▸ What is required: The reply should contain the full listing exactly as written and no pictures at all.

▸ Input data:
= = = = = = =

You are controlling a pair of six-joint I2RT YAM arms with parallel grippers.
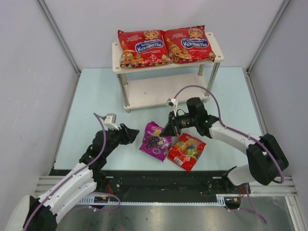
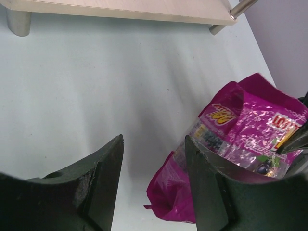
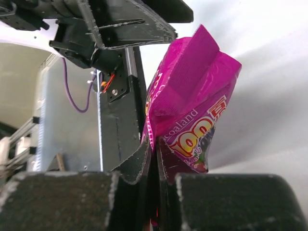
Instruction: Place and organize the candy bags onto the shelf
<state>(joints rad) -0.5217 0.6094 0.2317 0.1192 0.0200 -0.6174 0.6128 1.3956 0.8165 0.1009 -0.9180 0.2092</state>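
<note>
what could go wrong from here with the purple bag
1. The right gripper pinches only a thin edge of the purple bag, so the bag may slip out on the way to the shelf.
2. The open left gripper sits close beside that bag, so the arms could bump.
3. The big red bags fill the top board. Only the lower board is free, and the gap above it looks tight.

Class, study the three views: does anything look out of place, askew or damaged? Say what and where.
The purple bag and small red bag sit crooked down on the table, not on the shelf. The jaws of the right gripper pinch the purple bag's edge. The big red bags sit neatly on top. Nothing looks torn.
</note>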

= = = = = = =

▸ Answer to this problem:
You are controlling a pair of six-joint I2RT YAM arms with parallel grippers.
Instruction: Place and organize the candy bags onto the shelf
<state>(joints rad) -0.5217 0.6094 0.2317 0.1192 0.0200 -0.6174 0.6128 1.3956 0.8165 0.1009 -0.9180 0.2092</state>
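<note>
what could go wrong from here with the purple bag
1. The right gripper pinches only a thin edge of the purple bag, so the bag may slip out on the way to the shelf.
2. The open left gripper sits close beside that bag, so the arms could bump.
3. The big red bags fill the top board. Only the lower board is free, and the gap above it looks tight.

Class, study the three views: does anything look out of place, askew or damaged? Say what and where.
The purple bag and small red bag sit crooked down on the table, not on the shelf. The jaws of the right gripper pinch the purple bag's edge. The big red bags sit neatly on top. Nothing looks torn.
</note>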

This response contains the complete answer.